The extensions being given to ships are not without any monitoring and the ROs are utilising the virtual inspection, given the technology is available currently onboard ships and with the ROs, to ensure that atleast the basic safety requirements are met onboard ships. IX has already given a statement that they would be going ahead with virtual inspection of ships. We have collaborated with Portall to ensure most of the services that ships require are available at Indian ports, especially with respect to FAL convention  is completely moved online and the commercials that ships deal with have also moved online. India has started accepting e-DOs at Indian ports. So, a lot of technology induction has also started to ensure the interaction between the ship and the port is also online and the physical intervention is minimised.

Maritime nations have built up a lot of ecosystems with lot of startups now giving out of the box solutions for the shipping industry. Do you see any such kind of environment around you?
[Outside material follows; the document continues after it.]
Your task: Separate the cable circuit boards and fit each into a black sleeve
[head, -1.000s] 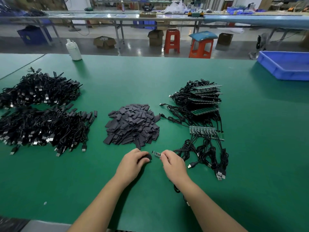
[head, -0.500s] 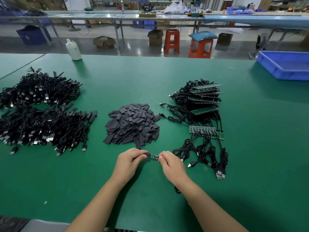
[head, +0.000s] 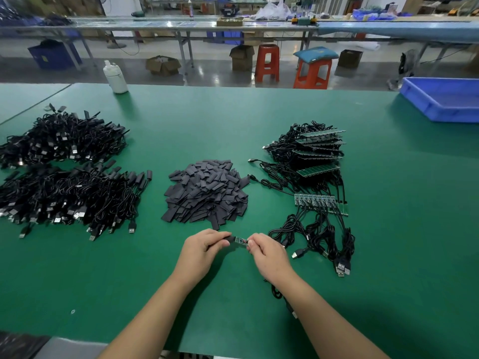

India has created one of the best ecosystems in the world for startups. We have a lot of potential in terms of training and expertise in both computer systems and maritime domain. It is just a matter of time that more startups will start coming up with relevant solutions for the maritime industry. A lot of work is being done by established players as well such as Convoke in Bangalore and ARI in Delhi are among the best e-solution providers for the maritime industry.

What’s happening on the coastal shipping front?

The government has given its biggest focus on coastal shipping. It has various components, 2 of which I have already discussed – offshore and port crafts. There has not been any cancellation of charters of offshore vessels or port crafts, even though the oil industry itself is reeling under pressure. The movement of goods between Indian ports had suffered initially around 15-20%, but this has been resumed as the factories in the hinterland became operational. Coastal shipping by and large has now come back to normalcy around 90% as far as cargo vessels are concerned. The remaining vessels are also doing farely well and in tankers the demand has only increased.